DIRECTIONS
The listing below holds a line with "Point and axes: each" and a later line with "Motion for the". Write out those two lines and every line between them, exactly, and nothing else.

SUPPLIED DATA
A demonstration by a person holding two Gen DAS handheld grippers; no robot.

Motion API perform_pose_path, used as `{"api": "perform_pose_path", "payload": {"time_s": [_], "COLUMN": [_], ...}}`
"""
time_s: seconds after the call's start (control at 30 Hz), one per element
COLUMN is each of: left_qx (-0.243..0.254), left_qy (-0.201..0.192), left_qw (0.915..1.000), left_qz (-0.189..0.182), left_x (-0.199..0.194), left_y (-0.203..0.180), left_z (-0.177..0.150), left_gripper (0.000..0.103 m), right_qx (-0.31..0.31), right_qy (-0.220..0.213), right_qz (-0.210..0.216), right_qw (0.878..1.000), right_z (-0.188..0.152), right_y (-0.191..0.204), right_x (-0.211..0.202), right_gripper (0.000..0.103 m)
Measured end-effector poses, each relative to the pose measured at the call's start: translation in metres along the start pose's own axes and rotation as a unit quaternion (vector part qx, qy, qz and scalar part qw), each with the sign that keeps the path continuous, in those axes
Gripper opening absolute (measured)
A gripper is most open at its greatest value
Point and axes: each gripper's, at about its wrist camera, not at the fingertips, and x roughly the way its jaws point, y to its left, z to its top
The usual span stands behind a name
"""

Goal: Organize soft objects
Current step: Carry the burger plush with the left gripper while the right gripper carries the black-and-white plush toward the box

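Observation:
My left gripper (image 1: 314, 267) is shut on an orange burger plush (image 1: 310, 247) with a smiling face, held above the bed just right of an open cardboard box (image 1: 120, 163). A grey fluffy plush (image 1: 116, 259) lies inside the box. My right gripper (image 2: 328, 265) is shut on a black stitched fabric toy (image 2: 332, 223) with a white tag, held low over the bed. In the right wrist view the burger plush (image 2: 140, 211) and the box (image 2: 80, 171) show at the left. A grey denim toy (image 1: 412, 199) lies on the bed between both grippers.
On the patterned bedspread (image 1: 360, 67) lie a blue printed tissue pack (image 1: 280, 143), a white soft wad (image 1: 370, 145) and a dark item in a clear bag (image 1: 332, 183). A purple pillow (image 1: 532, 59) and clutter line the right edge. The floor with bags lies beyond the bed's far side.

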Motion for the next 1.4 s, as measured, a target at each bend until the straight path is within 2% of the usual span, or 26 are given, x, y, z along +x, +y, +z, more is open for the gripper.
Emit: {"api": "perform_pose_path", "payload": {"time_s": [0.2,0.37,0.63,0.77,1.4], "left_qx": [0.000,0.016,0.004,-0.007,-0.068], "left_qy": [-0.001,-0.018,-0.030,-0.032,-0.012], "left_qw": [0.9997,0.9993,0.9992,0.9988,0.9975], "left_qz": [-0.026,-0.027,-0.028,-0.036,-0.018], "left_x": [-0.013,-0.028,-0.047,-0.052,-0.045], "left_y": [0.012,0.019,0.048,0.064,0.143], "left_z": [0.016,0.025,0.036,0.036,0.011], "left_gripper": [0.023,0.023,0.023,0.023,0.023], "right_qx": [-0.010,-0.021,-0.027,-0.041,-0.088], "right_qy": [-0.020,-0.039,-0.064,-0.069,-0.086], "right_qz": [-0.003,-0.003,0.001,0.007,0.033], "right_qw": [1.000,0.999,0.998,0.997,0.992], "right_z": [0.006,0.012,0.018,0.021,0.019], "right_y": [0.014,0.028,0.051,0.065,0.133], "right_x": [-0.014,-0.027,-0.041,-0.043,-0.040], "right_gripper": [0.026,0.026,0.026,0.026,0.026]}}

EXERCISE ANSWER
Point and axes: each gripper's, at about its wrist camera, not at the fingertips, and x roughly the way its jaws point, y to its left, z to its top
The usual span stands behind a name
"""

Goal: Organize soft objects
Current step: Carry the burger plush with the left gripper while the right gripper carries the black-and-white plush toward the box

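Observation:
My left gripper (image 1: 314, 267) is shut on an orange burger plush (image 1: 310, 247) with a smiling face, held above the bed just right of an open cardboard box (image 1: 120, 163). A grey fluffy plush (image 1: 116, 259) lies inside the box. My right gripper (image 2: 328, 265) is shut on a black stitched fabric toy (image 2: 332, 223) with a white tag, held low over the bed. In the right wrist view the burger plush (image 2: 140, 211) and the box (image 2: 80, 171) show at the left. A grey denim toy (image 1: 412, 199) lies on the bed between both grippers.
On the patterned bedspread (image 1: 360, 67) lie a blue printed tissue pack (image 1: 280, 143), a white soft wad (image 1: 370, 145) and a dark item in a clear bag (image 1: 332, 183). A purple pillow (image 1: 532, 59) and clutter line the right edge. The floor with bags lies beyond the bed's far side.
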
Motion for the next 1.4 s, as measured, a target at each bend until the straight path is within 2% of the usual span, or 26 are given, x, y, z along +x, +y, +z, more is open for the gripper.

Nothing further remains for this exercise.